WHAT TO PRODUCE:
Could the data underneath be repeated exactly, in full?

MATERIAL PROVIDED:
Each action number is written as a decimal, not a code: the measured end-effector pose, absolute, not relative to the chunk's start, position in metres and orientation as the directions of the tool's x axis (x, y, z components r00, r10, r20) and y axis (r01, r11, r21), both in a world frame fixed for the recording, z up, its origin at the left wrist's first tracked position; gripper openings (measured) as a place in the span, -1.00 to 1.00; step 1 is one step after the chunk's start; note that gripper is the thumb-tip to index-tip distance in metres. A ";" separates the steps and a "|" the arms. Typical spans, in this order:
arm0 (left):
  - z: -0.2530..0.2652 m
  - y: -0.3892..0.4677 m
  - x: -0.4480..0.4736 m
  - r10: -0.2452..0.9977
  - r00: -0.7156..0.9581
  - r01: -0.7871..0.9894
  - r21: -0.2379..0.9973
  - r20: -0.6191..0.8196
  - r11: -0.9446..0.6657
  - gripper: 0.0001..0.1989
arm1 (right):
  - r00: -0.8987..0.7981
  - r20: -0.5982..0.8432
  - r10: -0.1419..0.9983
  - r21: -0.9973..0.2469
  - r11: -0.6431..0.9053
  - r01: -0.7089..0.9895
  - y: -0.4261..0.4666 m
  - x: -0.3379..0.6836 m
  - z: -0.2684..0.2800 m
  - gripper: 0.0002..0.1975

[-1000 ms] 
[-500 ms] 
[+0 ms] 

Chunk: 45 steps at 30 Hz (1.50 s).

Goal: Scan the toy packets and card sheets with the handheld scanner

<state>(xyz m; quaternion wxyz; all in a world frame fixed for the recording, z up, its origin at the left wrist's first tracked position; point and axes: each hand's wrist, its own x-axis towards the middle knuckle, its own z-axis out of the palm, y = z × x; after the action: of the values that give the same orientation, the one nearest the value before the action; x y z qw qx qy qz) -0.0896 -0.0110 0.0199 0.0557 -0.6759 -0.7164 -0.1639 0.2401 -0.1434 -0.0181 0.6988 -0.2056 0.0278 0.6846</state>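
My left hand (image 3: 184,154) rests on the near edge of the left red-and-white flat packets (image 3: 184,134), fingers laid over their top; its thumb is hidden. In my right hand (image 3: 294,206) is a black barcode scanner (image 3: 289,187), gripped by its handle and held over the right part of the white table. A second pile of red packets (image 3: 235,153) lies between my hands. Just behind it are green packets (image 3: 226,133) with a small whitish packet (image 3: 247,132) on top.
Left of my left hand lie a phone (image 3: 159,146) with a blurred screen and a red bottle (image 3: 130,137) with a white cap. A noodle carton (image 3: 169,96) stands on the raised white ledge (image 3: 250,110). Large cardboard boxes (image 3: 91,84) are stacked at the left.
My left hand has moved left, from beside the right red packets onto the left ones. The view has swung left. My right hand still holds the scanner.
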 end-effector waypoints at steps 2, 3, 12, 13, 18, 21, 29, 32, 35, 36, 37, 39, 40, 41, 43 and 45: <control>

EXERCISE RESPONSE:
Each action number is written as a decimal, not a code: the measured end-effector pose, absolute, not relative to the chunk's start, position in metres and orientation as the directions of the tool's x axis (x, y, z components r00, r10, r20) and y axis (r01, r11, r21), both in a world frame fixed for the recording, z up, its origin at the left wrist's first tracked position; gripper openings (measured) as a place in the span, -1.00 to 1.00; step 1 is one step after the chunk's start; note that gripper is the thumb-tip to index-tip distance in metres. A ";" separates the steps and a "|" the arms. Typical spans, in this order:
arm0 (left):
  - z: -0.2530..0.2652 m
  - y: -0.3892..0.4677 m
  - x: -0.4480..0.4736 m
  - r10: -0.2452..0.9977
  - r00: -0.7156..0.9581
  - r01: -0.7871..0.9894
  - r21: -0.2379..0.9973
  - r20: -0.6191..0.8196
  - r11: -0.9446..0.6657
  - gripper: 0.0001..0.1989
arm1 (right):
  - r00: -0.8987..0.7981
  - r20: -0.5982..0.8432
  - r10: -0.1419..0.9983
  - r21: -0.9973..0.2469
  - r11: -0.6431..0.9053
  - r01: -0.7089..0.9895
  - y: -0.4261..0.4666 m
  - x: -0.3379..0.6836 m
  - z: -0.2684..0.2800 m
  - gripper: 0.0002..0.1975

[-1000 ms] 
[-500 ms] 
[+0 ms] 

Chunk: 45 steps at 30 Hz (1.50 s).

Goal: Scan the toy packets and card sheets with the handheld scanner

<state>(xyz m; quaternion wxyz; all in a world frame fixed for the recording, z up, its origin at the left wrist's first tracked position; point and axes: each hand's wrist, its own x-axis towards the middle knuckle, its own z-axis out of the palm, y = z × x; after the action: of the values that give the same orientation, the one nearest the value before the action; x y z qw qx qy qz) -0.0896 -0.0110 0.0199 0.0557 -0.6759 -0.7164 -0.1639 0.2401 -0.1434 -0.0181 0.6988 -0.2056 0.0278 0.6846</state>
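My left hand (image 3: 184,154) rests on the near edge of the left red-and-white flat packets (image 3: 184,134), fingers laid over their top; its thumb is hidden. In my right hand (image 3: 294,206) is a black barcode scanner (image 3: 289,187), gripped by its handle and held over the right part of the white table. A second pile of red packets (image 3: 235,153) lies between my hands. Just behind it are green packets (image 3: 226,133) with a small whitish packet (image 3: 247,132) on top.
Left of my left hand lie a phone (image 3: 159,146) with a blurred screen and a red bottle (image 3: 130,137) with a white cap. A noodle carton (image 3: 169,96) stands on the raised white ledge (image 3: 250,110). Large cardboard boxes (image 3: 91,84) are stacked at the left.
My left hand has moved left, from beside the right red packets onto the left ones. The view has swung left. My right hand still holds the scanner.
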 end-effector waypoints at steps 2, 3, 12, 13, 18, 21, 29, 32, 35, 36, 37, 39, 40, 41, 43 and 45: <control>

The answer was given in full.